Exercise – Copy the data below in full, exactly as it appears.

Information provided –
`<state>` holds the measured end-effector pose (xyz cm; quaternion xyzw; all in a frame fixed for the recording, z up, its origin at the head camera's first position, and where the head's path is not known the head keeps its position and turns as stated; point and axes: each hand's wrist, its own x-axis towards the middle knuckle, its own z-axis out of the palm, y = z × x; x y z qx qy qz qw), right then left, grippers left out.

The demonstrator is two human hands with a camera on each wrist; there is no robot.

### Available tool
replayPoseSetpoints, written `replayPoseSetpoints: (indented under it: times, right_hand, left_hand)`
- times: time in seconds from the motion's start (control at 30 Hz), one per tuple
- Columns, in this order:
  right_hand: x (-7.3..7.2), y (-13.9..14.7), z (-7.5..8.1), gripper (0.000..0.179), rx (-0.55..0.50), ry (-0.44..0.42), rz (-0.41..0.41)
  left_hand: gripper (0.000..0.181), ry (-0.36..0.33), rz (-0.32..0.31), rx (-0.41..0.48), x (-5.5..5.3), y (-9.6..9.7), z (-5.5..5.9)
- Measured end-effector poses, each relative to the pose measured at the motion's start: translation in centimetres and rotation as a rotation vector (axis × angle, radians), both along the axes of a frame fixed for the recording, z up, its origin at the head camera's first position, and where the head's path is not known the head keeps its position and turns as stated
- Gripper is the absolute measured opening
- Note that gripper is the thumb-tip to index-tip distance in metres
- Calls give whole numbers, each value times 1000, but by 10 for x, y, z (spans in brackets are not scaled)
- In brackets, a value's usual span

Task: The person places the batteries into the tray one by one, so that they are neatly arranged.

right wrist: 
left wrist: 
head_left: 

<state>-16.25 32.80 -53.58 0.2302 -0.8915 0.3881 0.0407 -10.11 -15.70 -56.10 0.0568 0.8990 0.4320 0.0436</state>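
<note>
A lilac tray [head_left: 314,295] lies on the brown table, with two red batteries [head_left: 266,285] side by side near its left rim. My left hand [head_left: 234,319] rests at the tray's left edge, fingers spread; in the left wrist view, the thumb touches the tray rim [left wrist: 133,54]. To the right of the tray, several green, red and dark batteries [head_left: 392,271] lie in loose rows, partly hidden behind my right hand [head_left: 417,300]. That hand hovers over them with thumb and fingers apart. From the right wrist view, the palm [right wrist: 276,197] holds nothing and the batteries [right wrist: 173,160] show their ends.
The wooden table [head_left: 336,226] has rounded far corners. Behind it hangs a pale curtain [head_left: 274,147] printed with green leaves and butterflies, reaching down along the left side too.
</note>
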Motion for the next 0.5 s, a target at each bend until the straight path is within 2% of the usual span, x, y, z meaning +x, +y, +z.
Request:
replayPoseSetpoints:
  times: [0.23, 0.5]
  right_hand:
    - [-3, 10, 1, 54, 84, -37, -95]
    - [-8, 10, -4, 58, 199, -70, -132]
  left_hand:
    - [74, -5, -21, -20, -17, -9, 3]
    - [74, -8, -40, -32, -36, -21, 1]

Result –
`<state>` holds the measured end-effector pose (xyz cm; quaternion xyzw; all in a frame fixed for the recording, z up, its origin at the head camera's first position, and where the head's path is not known the head keeps its position and turns as stated; point and axes: each hand's wrist, its own x-axis towards the middle knuckle, its own z-axis out of the palm, y = z × x; x y z qx qy qz qw), right then left, grippers left out.

The demonstrator is two human hands with a camera on each wrist; there is no robot.

### Available tool
replayPoseSetpoints, written `replayPoseSetpoints: (indented under it: times, right_hand, left_hand)`
- times: time in seconds from the motion's start (control at 30 Hz), one per tuple
- Columns, in this order:
  right_hand: x (-7.3..7.2), y (-13.9..14.7), z (-7.5..8.1), gripper (0.000..0.179), rx (-0.55..0.50), ry (-0.44..0.42), rz (-0.41..0.41)
  left_hand: gripper (0.000..0.181), ry (-0.36..0.33), rz (-0.32..0.31), rx (-0.41..0.48), x (-5.5..5.3), y (-9.6..9.7), z (-5.5..5.9)
- Measured end-effector poses, each relative to the pose measured at the motion's start: translation in centimetres and rotation as a rotation vector (axis × angle, radians), both along the axes of a frame fixed for the recording, z up, its origin at the head camera's first position, and where the head's path is not known the head keeps its position and turns as stated
- Gripper is the absolute measured opening
- Note that gripper is the thumb-tip to index-tip distance in metres
- Calls give whole numbers, each value times 1000, but by 10 for x, y, z (spans in brackets are not scaled)
- In brackets, a value's usual span

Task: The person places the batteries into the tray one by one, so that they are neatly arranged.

right wrist: 
left wrist: 
head_left: 

<state>-16.25 32.80 -53.58 0.2302 -0.8915 0.3881 0.0407 -10.11 -15.70 -56.10 0.0568 0.8990 0.4320 0.0436</state>
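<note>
A lilac tray [head_left: 314,295] lies on the brown table, with two red batteries [head_left: 266,285] side by side near its left rim. My left hand [head_left: 234,319] rests at the tray's left edge, fingers spread; in the left wrist view, the thumb touches the tray rim [left wrist: 133,54]. To the right of the tray, several green, red and dark batteries [head_left: 392,271] lie in loose rows, partly hidden behind my right hand [head_left: 417,300]. That hand hovers over them with thumb and fingers apart. From the right wrist view, the palm [right wrist: 276,197] holds nothing and the batteries [right wrist: 173,160] show their ends.
The wooden table [head_left: 336,226] has rounded far corners. Behind it hangs a pale curtain [head_left: 274,147] printed with green leaves and butterflies, reaching down along the left side too.
</note>
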Motion for the next 0.5 s, a target at each bend until the straight path is within 2% of the usual span, x, y, z meaning +x, +y, +z.
Request:
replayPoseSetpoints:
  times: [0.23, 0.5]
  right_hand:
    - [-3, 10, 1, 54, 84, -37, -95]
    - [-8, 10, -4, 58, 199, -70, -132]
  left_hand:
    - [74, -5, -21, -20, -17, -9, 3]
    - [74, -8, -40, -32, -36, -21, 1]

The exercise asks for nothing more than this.